- WHAT TO PRODUCE: Return only those lines of the records below in which "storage" appears.
* * * * * * * * *
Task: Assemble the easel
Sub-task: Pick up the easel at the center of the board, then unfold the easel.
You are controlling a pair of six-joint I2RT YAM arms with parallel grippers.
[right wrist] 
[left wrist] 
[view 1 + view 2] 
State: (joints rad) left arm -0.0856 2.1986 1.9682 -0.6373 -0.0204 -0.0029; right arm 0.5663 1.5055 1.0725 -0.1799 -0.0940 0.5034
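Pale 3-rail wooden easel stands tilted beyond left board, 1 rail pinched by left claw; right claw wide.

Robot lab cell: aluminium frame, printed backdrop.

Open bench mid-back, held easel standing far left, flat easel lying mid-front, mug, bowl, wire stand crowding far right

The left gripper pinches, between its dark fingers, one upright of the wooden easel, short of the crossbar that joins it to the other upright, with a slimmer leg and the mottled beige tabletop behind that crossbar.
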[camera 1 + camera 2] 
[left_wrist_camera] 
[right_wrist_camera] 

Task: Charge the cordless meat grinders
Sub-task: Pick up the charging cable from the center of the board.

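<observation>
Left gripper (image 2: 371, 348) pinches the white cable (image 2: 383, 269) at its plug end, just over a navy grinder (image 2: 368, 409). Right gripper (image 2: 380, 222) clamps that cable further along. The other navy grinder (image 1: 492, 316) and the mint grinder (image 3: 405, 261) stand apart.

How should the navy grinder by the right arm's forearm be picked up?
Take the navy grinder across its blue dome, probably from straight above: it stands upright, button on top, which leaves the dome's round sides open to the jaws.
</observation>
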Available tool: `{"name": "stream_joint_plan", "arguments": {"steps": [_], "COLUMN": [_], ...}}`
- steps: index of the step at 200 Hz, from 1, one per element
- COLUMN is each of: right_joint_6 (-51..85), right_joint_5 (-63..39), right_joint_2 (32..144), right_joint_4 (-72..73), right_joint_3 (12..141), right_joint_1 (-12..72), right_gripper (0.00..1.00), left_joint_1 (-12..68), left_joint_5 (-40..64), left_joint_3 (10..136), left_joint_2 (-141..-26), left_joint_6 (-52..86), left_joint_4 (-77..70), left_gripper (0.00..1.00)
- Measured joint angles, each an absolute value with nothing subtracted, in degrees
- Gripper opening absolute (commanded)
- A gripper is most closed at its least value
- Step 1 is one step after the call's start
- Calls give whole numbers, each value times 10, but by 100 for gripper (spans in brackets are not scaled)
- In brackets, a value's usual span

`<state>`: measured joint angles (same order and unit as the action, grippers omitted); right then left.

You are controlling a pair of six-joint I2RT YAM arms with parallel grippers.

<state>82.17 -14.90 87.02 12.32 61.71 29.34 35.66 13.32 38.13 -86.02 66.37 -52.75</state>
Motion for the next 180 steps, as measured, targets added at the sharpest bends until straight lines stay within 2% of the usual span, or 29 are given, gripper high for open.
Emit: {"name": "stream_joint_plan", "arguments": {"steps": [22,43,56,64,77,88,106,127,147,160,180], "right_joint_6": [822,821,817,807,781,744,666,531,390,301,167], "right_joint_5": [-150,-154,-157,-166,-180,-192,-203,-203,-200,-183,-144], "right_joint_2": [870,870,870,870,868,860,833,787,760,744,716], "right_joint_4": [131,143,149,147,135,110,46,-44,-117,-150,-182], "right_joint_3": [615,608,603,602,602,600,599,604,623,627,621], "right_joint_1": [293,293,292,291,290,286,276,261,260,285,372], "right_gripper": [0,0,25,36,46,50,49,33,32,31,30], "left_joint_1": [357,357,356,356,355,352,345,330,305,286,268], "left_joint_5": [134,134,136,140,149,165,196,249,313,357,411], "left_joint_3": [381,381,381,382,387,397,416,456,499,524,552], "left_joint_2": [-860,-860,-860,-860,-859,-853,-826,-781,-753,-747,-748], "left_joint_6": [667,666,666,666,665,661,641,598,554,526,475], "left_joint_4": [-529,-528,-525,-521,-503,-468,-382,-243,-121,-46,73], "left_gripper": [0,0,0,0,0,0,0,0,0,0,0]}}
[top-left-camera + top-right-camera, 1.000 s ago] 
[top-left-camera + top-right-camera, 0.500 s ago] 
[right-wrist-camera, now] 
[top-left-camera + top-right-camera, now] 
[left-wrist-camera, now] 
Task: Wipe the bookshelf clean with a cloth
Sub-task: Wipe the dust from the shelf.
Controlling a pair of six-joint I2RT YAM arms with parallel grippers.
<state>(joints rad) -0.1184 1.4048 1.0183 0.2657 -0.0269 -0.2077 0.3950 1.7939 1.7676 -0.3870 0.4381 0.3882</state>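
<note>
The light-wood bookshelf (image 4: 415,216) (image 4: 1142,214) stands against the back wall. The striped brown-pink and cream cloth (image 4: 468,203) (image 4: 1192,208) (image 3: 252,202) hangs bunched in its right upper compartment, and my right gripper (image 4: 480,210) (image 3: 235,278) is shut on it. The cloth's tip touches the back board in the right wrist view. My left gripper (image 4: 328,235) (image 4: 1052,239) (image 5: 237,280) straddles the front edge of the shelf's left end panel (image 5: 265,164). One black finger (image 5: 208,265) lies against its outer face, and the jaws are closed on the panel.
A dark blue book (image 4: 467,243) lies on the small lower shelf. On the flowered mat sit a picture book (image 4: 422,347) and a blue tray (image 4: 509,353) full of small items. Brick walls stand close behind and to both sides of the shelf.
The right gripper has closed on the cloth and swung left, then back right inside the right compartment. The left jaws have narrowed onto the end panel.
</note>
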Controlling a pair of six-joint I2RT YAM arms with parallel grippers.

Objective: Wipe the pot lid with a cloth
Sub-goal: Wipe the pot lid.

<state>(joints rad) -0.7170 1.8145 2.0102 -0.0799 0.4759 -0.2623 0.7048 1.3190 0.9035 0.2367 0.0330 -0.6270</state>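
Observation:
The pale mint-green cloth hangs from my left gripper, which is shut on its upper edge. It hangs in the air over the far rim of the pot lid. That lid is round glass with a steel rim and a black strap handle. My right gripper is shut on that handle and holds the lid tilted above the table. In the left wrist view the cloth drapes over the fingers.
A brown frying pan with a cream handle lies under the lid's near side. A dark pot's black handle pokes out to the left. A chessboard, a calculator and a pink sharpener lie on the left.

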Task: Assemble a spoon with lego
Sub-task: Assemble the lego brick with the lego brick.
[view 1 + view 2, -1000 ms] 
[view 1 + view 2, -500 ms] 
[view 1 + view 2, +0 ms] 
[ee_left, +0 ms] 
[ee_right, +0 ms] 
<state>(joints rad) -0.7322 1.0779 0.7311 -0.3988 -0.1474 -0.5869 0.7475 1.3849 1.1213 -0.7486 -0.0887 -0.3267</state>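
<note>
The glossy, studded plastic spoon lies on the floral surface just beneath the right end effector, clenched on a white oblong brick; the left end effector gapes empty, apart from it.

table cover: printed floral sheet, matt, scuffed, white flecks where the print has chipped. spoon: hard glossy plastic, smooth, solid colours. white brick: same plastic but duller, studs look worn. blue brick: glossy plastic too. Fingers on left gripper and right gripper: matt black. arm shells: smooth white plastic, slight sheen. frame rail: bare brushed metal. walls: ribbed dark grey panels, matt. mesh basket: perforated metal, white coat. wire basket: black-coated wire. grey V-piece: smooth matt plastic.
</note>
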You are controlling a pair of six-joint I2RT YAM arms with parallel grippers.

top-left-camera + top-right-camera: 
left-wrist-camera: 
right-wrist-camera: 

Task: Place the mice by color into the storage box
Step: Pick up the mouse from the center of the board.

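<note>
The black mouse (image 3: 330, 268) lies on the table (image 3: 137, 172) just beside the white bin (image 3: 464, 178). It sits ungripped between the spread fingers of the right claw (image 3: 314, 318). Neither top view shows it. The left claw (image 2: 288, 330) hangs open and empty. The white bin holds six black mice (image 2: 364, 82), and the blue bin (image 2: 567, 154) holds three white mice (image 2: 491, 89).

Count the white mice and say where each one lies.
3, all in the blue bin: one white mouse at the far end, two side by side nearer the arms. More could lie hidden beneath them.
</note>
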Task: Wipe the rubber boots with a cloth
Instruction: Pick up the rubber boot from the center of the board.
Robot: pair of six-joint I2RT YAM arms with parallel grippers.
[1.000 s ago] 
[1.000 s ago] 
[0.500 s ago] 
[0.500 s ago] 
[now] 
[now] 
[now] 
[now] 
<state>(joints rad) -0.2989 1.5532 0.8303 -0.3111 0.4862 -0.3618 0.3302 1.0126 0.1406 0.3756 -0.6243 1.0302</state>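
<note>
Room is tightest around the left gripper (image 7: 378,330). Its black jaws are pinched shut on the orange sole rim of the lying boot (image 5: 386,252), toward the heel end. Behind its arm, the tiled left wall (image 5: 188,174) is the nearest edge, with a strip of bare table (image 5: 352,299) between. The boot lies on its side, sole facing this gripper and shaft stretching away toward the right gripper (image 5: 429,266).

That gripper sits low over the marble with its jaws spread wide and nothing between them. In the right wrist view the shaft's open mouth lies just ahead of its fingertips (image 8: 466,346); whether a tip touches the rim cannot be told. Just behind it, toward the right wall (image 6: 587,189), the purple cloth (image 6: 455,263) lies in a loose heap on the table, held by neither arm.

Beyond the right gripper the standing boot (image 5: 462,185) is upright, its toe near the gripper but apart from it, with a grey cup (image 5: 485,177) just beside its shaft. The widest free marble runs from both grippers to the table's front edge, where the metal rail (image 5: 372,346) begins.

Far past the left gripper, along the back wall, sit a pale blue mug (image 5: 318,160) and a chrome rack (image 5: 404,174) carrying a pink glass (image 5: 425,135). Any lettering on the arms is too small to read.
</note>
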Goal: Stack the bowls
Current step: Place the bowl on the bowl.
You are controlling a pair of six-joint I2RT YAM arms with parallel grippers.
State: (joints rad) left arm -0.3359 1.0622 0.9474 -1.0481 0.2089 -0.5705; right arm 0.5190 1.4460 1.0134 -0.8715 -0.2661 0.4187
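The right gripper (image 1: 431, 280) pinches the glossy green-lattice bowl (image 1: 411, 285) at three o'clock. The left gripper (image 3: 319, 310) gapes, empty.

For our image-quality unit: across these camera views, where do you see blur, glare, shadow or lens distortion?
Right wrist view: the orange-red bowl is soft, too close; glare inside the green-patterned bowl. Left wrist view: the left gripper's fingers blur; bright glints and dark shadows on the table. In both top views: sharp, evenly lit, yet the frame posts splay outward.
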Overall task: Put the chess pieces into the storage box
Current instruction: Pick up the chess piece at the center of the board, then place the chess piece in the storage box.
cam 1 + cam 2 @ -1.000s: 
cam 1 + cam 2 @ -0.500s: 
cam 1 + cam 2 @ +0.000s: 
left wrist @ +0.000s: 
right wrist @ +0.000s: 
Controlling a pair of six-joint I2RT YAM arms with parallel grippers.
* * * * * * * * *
- RESULT FOR THIS TASK:
Task: Place the mice by color into the storage box
Overall task: Put the chess pieces into the storage box
Current instruction: Pick up the chess piece at the center of the board, then place the chess piece in the storage box.

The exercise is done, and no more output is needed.